**Work task:** Look through the data below and extract, unchanged, the lines from the one that contains "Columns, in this" to the one that contains "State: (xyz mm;", both included.

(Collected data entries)
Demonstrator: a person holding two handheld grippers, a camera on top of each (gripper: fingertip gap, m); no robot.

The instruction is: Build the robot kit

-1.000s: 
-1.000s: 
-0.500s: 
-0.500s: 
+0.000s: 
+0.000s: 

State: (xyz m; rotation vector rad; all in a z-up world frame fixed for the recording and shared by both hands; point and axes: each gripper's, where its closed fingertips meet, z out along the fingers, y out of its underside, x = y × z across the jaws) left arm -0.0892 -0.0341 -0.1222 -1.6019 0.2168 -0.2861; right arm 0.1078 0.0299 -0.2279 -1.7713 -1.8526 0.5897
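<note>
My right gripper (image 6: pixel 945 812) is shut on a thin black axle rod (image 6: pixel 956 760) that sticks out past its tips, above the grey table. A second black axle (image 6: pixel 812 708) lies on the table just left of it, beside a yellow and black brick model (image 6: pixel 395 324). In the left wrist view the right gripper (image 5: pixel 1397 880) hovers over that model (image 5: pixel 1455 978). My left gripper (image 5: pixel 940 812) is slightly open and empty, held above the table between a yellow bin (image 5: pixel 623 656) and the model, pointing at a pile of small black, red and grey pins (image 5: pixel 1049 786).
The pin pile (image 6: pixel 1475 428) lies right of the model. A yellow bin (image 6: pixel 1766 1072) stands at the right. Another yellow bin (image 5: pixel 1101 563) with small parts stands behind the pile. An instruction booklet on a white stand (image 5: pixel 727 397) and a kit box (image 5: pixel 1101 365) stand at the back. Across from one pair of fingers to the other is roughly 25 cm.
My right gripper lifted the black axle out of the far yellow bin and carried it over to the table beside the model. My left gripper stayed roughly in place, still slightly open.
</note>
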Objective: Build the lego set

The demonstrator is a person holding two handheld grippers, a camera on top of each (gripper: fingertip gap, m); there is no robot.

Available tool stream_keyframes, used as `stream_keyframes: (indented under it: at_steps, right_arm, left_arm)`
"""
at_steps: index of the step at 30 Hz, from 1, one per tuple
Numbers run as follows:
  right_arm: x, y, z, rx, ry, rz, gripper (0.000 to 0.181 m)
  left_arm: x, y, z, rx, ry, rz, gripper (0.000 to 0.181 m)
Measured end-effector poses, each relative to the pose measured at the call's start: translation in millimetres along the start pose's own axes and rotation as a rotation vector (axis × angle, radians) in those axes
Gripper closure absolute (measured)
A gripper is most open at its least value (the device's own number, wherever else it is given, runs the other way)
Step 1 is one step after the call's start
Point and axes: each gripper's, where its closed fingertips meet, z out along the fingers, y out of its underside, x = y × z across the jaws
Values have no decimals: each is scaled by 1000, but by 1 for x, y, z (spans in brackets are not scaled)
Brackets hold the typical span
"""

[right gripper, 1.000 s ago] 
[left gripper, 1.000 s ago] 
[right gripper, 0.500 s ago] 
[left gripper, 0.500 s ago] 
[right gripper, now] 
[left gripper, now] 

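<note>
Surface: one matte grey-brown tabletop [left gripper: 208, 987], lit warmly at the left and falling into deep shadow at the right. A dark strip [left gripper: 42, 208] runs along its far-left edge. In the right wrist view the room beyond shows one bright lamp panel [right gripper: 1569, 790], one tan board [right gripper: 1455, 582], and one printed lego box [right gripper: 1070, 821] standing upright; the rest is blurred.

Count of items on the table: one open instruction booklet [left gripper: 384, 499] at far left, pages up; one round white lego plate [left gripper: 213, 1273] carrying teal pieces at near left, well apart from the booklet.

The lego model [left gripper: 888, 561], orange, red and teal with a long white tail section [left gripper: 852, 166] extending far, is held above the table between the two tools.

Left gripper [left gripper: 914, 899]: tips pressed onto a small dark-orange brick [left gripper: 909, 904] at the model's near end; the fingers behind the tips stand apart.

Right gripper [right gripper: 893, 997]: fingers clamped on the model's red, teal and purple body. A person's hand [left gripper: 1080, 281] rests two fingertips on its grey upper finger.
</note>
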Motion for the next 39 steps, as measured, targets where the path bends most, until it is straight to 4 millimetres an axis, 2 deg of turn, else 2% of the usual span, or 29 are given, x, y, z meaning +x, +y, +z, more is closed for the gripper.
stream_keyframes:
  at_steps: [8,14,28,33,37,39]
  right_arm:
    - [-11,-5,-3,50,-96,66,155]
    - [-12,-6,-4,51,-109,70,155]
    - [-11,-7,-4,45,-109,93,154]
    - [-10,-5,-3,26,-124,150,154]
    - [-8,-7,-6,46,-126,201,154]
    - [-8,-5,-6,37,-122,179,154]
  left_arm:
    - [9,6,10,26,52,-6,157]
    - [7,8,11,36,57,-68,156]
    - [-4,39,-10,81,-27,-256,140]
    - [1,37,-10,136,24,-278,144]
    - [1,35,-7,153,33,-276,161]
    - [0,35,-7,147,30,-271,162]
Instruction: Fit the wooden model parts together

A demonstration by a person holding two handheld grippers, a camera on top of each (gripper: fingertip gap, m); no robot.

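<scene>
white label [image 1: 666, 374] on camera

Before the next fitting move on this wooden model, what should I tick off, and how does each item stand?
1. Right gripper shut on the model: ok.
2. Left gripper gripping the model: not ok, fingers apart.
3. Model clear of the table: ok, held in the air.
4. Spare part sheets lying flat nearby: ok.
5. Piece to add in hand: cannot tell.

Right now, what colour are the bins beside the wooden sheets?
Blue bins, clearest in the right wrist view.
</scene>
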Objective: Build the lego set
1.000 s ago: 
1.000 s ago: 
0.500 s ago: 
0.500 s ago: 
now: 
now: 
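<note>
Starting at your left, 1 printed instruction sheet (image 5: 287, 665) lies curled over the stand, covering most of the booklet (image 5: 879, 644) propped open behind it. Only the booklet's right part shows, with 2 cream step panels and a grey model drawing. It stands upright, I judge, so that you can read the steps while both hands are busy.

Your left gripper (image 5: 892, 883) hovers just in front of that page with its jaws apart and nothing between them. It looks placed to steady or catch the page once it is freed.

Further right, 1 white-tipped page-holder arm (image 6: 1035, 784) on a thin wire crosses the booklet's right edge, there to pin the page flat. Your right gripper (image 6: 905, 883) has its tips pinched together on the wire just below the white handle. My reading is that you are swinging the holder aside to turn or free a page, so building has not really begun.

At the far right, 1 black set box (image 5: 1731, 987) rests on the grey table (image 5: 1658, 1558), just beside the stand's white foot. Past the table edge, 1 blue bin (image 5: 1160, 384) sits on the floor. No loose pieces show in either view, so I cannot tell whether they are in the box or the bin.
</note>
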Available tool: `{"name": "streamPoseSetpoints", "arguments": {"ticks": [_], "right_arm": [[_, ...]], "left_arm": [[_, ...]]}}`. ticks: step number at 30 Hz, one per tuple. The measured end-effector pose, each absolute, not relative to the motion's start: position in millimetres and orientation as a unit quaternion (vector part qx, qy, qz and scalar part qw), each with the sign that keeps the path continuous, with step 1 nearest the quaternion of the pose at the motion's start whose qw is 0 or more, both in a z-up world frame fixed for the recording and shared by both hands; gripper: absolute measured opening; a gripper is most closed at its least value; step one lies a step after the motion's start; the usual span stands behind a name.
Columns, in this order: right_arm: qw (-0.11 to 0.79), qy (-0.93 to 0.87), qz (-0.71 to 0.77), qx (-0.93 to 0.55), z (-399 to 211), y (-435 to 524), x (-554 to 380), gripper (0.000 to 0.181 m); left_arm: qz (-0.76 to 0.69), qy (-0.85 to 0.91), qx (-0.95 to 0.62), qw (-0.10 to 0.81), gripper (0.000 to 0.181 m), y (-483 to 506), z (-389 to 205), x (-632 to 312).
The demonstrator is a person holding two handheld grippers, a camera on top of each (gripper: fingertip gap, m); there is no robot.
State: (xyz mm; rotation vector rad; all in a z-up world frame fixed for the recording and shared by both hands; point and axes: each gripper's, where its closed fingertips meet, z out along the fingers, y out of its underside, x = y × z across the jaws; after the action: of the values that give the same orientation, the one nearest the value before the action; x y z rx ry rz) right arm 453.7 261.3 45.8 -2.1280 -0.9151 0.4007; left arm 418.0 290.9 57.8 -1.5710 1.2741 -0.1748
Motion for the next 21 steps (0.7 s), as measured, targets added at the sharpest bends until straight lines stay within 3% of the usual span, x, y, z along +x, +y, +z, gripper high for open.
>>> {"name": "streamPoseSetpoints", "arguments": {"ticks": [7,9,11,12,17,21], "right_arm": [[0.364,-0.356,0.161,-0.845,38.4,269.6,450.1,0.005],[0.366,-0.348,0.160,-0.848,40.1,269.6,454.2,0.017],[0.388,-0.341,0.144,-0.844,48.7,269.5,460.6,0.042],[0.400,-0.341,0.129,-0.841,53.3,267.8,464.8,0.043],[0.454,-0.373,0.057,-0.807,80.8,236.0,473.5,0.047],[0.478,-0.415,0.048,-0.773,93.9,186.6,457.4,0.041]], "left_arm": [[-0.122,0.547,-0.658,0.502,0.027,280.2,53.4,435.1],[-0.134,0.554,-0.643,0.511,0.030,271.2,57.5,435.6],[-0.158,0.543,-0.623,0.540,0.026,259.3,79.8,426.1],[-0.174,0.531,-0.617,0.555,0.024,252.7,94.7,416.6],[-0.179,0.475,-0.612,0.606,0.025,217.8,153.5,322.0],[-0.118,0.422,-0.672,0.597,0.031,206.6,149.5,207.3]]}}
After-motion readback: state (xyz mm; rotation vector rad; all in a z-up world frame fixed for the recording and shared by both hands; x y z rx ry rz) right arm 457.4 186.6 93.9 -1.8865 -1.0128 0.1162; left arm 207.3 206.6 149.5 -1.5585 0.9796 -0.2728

**Exercise solution:**
Columns, in this order: right_arm: qw (-0.11 to 0.79), qy (-0.93 to 0.87), qz (-0.71 to 0.77), qx (-0.93 to 0.55), z (-399 to 211), y (-435 to 524), x (-554 to 380), gripper (0.000 to 0.181 m); left_arm: qz (-0.76 to 0.69), qy (-0.85 to 0.91), qx (-0.95 to 0.62), qw (-0.10 to 0.81), gripper (0.000 to 0.181 m), y (-483 to 506), z (-389 to 205), x (-632 to 312).
The demonstrator is a person holding two handheld grippers, a camera on top of each (gripper: fingertip gap, m); there is no robot.
State: (xyz mm; rotation vector rad; all in a z-up world frame fixed for the recording and shared by both hands; point and axes: each gripper's, where its closed fingertips meet, z out along the fingers, y out of its underside, x = y × z across the jaws; after the action: of the values that give the same orientation, the one nearest the value before the action; x y z rx ry rz) right arm 453.7 261.3 45.8 -2.1280 -0.9151 0.4007; left arm 418.0 290.9 57.8 -1.5710 1.2741 -0.1748

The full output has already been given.